What prospects for workers and peoples?

The dangers for humanity are clear. War is not in the interest of the peoples, who are its first victims. It is urgent to stop the war in Ukraine and even more urgent to prevent its spread.

Even if it is possible to stop the warmongers and avoid a catastrophe, throughout the imperialist center, the assault on the living standards of workers and peoples will be reinforced, under the pretext of the current crisis, by diverting gigantic resources to the war machines and reinforcing the authoritarian and fascist tendency that can already be seen. Long-existing plans (remember the troikas and the measures taken under the pretext of the pandemic) will now be tried out again, on a larger scale.
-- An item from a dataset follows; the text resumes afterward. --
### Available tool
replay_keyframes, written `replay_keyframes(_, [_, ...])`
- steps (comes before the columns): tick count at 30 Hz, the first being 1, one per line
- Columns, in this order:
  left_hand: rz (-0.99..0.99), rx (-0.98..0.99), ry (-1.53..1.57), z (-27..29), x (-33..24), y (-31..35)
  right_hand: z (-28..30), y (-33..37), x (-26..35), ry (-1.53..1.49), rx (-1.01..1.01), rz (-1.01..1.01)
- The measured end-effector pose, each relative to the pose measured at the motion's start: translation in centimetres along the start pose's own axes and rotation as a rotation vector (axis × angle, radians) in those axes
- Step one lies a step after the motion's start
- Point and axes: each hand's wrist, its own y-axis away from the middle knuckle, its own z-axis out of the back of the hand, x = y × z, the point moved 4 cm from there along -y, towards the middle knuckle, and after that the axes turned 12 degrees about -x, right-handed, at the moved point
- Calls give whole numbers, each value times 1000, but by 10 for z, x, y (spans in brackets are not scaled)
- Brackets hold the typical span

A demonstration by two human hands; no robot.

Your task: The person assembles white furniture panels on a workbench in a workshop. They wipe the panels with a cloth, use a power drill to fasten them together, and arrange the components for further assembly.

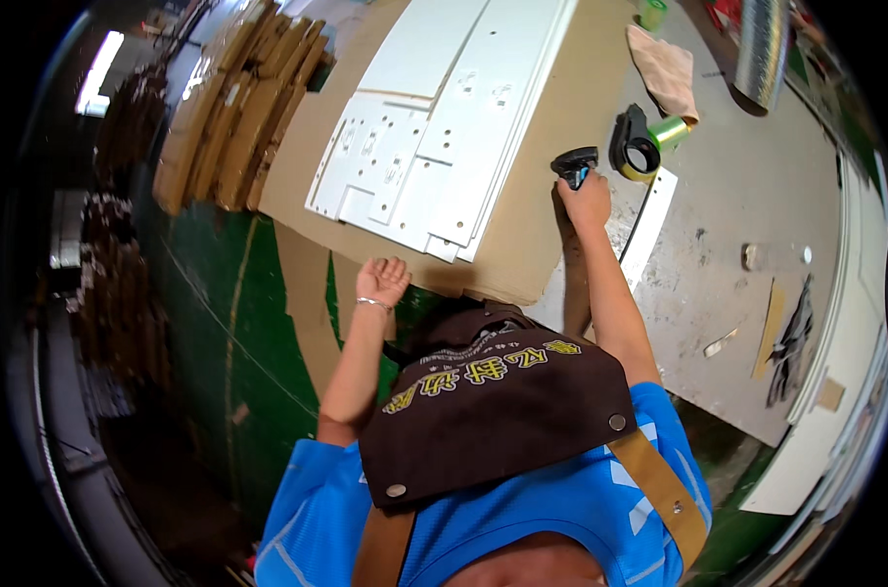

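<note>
My right hand [588, 201] is holding a black handheld device [574, 159] with a blue part on its grip, something like a scanner, and my fingers are closing round its handle. The device is pointing over the right-hand edge of a brown cardboard sheet [534, 201]. My left hand [383, 281] is hovering just beside the near edge of that cardboard, palm turning upward, fingers curling loosely with the hand half unfolded; a silver bracelet [372, 302] is circling the wrist.

Between and beyond my hands, the white drilled panels [468, 127] are lying flat on the cardboard, some overlapping, with small printed labels and dark holes showing on their faces. They are resting to the left of the device, well apart from it.

Just right of the device, a black tape dispenser [624, 137] is sitting on the grey worktable [723, 215], with a green tape roll [670, 133] lying against it. A pale pink cloth [665, 76] is lying farther back, and a narrow white strip [649, 232] is lying nearer, beside my right forearm. I am wearing a dark brown apron [522, 430] over a blue shirt [312, 499].
</note>
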Motion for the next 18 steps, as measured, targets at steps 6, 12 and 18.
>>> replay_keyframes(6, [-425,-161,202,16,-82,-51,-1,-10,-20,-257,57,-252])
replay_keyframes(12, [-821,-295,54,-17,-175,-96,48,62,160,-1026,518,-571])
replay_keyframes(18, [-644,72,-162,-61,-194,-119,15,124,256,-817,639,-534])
Communists have the historical responsibility, as in the past, to know how to read the events and identify the orientations that correspond to the situation – making good use of our theory, which results from the experience accumulated by the workers’ movement over decades. And understanding that each concrete situation has to correspond to concrete analyses, adequate to the situation, with the identification of the main enemy and the effort to create the best correlation of forces possible to isolate and fight that main enemy. One thing is certain: it will be the struggle of the peoples that can, as in the past, defeat the instigators of imperialist war.


Brzezinski was National Security Advisor between 1977 and 1981 and the artisan of the policy of arming and legitimizing Islamic fundamentalist terrorism to fight the popular government of Afghanistan in 1979, six months before Soviet troops were sent to that country, as he confessed in 1998 in an interview with Le Nouvel Observateur magazine.

Among the numerous recent references, see the following articles in the Chinese newspaper Global Times:

– U.S. biolabs need exposure and investigation: U.S. scholar

– Chinese FM raises six key questions on U.S. bio labs in Ukraine, demanding truth

– U.S. biolabs unacceptable: Putin

– New evidence shows U.S.-funded biolabs used to attack Donbass, Russia: RT

The systematic censorship introduced in the EU in the aftermath of the war makes it harder to access sources, but here is a detailed fact-finding: “The Buried Maidan Massacre and Its Misrepresentation by the West” in Consortium News.

Among many other sources is U.S. journalist Christopher Simpson’s book, “Blowback: America’s recruitment of Nazis and its effects on the Cold War,” Weidenfeld & Nicolson, 1988.